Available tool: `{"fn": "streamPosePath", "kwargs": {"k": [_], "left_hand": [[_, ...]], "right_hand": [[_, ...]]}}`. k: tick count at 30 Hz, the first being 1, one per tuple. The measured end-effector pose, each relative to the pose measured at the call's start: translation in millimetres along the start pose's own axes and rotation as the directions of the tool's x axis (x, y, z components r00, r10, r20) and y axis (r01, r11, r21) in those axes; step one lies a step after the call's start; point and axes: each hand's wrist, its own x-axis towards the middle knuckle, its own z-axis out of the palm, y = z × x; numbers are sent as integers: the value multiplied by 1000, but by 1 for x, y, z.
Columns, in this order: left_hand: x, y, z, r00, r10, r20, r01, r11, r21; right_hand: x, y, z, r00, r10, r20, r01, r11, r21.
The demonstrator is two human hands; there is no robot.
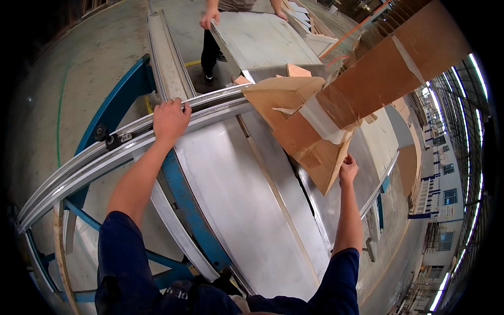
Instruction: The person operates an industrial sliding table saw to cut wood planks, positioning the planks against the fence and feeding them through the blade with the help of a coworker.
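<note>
Head view: the left hand (170, 119) lies on the curved metal rail (105, 149) that runs along the far left edge of the tabletop (236, 210), its fingers (181, 105) curled over the rail's top and gripping it. The right hand (348, 170) is raised at the right side of the tabletop, its fingers pinched on the lower corner of a long cardboard box (378, 79). The box is tilted, its taped near end hanging low over the middle of the tabletop and its far end rising toward the upper right. Open flaps stick out at the near end, with a strip of pale tape (325, 123) wrapped across it. The tabletop itself is bare sheet metal with a seam running along its length, carried on a blue steel frame (189, 210). Beyond the far edge another person (212, 37) stands on the concrete floor (79, 68), both hands on a flat grey panel (262, 39).
</note>
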Motion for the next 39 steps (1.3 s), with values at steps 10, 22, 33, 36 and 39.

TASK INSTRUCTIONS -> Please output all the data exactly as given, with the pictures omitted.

ANSWER BOX ->
Available tool: `{"fn": "streamPosePath", "kwargs": {"k": [_], "left_hand": [[_, ...]], "right_hand": [[_, ...]]}}`. k: tick count at 30 Hz, the first being 1, one per tuple. The measured end-effector pose, each relative to the pose measured at the call's start: translation in millimetres along the start pose's own axes and rotation as the directions of the tool's x axis (x, y, z components r00, r10, r20) and y axis (r01, r11, r21) in those axes; step one lies a step after the call's start; point and axes: each hand's wrist, its own x-axis towards the middle knuckle, its own z-axis out of the palm, y = z × x; numbers are sent as integers: the value multiplied by 1000, but by 1 for x, y, z.
Columns, in this order: left_hand: x, y, z, r00, r10, r20, r01, r11, r21; right_hand: x, y, z, r00, r10, r20, r01, r11, r21.
The demonstrator is two human hands; there is no robot.
Instruction: The person operates an industrial sliding table saw to cut wood planks, positioning the planks against the fence and feeding them through the blade with the help of a coworker.
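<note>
Head view: the left hand (170, 119) lies on the curved metal rail (105, 149) that runs along the far left edge of the tabletop (236, 210), its fingers (181, 105) curled over the rail's top and gripping it. The right hand (348, 170) is raised at the right side of the tabletop, its fingers pinched on the lower corner of a long cardboard box (378, 79). The box is tilted, its taped near end hanging low over the middle of the tabletop and its far end rising toward the upper right. Open flaps stick out at the near end, with a strip of pale tape (325, 123) wrapped across it. The tabletop itself is bare sheet metal with a seam running along its length, carried on a blue steel frame (189, 210). Beyond the far edge another person (212, 37) stands on the concrete floor (79, 68), both hands on a flat grey panel (262, 39).
</note>
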Motion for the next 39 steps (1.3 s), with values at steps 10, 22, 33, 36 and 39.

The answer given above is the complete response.